**Exercise goal:** Your copy should repeat the data that follows exactly and contain no image.
*** Block opens ***
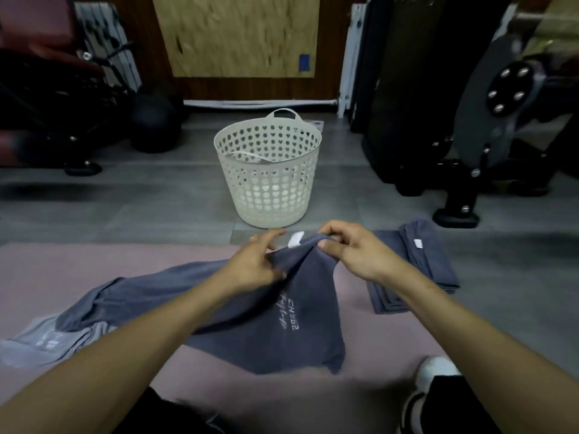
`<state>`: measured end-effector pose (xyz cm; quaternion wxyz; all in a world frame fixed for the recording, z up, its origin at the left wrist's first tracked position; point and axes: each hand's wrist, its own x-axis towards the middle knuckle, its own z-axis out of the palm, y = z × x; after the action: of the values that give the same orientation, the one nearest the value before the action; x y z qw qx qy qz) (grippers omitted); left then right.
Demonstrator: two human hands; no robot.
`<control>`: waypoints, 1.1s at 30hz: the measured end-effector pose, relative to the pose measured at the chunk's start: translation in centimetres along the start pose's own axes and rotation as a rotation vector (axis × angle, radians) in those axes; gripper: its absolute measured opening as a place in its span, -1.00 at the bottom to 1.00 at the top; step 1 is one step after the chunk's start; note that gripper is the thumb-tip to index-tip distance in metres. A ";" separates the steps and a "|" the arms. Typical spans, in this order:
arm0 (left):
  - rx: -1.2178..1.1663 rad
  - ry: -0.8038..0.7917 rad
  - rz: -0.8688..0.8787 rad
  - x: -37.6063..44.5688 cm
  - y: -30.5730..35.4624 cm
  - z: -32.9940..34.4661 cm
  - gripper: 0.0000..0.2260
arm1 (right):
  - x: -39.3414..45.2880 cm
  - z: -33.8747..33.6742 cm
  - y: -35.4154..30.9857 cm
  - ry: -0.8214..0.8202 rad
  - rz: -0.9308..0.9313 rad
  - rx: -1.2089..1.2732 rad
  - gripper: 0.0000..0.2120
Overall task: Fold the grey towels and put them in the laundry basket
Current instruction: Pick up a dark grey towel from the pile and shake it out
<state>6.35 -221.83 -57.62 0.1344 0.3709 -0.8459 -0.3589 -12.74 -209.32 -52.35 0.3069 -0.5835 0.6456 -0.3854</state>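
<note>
The right fingers [326, 242] pinch the far edge of a grey towel [282, 314], thumb under and the rest curled over the cloth just right of its white tag [296, 239]. The left fingers [266, 242] grip the same edge just left of the tag, thumb and forefinger closing on a bunched fold. The two grips sit close together, so the edge is gathered, not spread; the coming move, I judge, turns on sliding the hands apart along that edge toward its corners.

From the fingers the towel falls toward the person, printed side up, and its long axis runs left, trailing across the pink mat [94, 261] to a paler towel [47, 339] at near left. More cloth lies left than right, so the left hand [250, 264] has farther to travel; the right hand [354, 252] is nearer its corner.

Both forearms reach forward from the near corners and converge, wrists level, hands raised a little above the mat.

A folded stack [416, 264] lies on the floor just right of the right hand. The basket [268, 170] stands upright straight beyond the hands, near them, with something pale inside that I cannot make out.
</note>
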 end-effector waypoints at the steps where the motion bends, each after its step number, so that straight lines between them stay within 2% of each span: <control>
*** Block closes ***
**The answer:**
`<state>`: measured end-effector pose (xyz cm; quaternion wxyz; all in a world frame fixed for the recording, z up, its origin at the left wrist's first tracked position; point and axes: each hand's wrist, its own x-axis towards the middle knuckle, its own z-axis out of the palm, y = z × x; after the action: of the values that give the same orientation, the one nearest the value before the action; x y z qw qx qy qz) (grippers omitted); left then right.
Demonstrator: two human hands; no robot.
`<control>`: waypoints, 1.1s at 30hz: the measured end-effector pose, relative to the pose measured at the chunk's start: translation in centimetres along the start pose's own axes and rotation as a rotation vector (axis × angle, radians) in those axes; gripper: its absolute measured opening as a place in its span, -1.00 at the bottom to 1.00 at the top; step 1 is one step after the chunk's start; note that gripper is the thumb-tip to index-tip distance in metres. A ";" separates the steps and a "|" the arms. Typical spans, in this order:
arm0 (left):
  - rx: -1.2178..1.1663 rad
  - ry: -0.8038..0.7917 rad
  - rz: -0.8688..0.8787 rad
  - x: -37.6063..44.5688 cm
  - y: -30.5730..35.4624 cm
  - z: -32.9940..34.4661 cm
  - gripper: 0.0000..0.2260
arm1 (right):
  - x: -39.3414..45.2880 cm
  - z: -33.8747..33.6742 cm
  - y: -35.4154..30.9857 cm
  - ry: -0.8214..0.8202 rad
  - rz: -0.9308..0.9313 rad
  - rx: -1.2089..1.2732 rad
  - gripper: 0.0000..0.2120
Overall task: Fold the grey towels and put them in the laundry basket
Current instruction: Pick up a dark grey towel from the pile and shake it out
<state>6.35 -221.83 -57.62 0.1344 0.3709 -0.8459 -0.3589 -12.74 -209.32 -52.35 0.3069 -0.5835 0.6456 -0.3854</state>
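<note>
The right fingers [326, 242] pinch the far edge of a grey towel [282, 314], thumb under and the rest curled over the cloth just right of its white tag [296, 239]. The left fingers [266, 242] grip the same edge just left of the tag, thumb and forefinger closing on a bunched fold. The two grips sit close together, so the edge is gathered, not spread; the coming move, I judge, turns on sliding the hands apart along that edge toward its corners.

From the fingers the towel falls toward the person, printed side up, and its long axis runs left, trailing across the pink mat [94, 261] to a paler towel [47, 339] at near left. More cloth lies left than right, so the left hand [250, 264] has farther to travel; the right hand [354, 252] is nearer its corner.

Both forearms reach forward from the near corners and converge, wrists level, hands raised a little above the mat.

A folded stack [416, 264] lies on the floor just right of the right hand. The basket [268, 170] stands upright straight beyond the hands, near them, with something pale inside that I cannot make out.
</note>
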 end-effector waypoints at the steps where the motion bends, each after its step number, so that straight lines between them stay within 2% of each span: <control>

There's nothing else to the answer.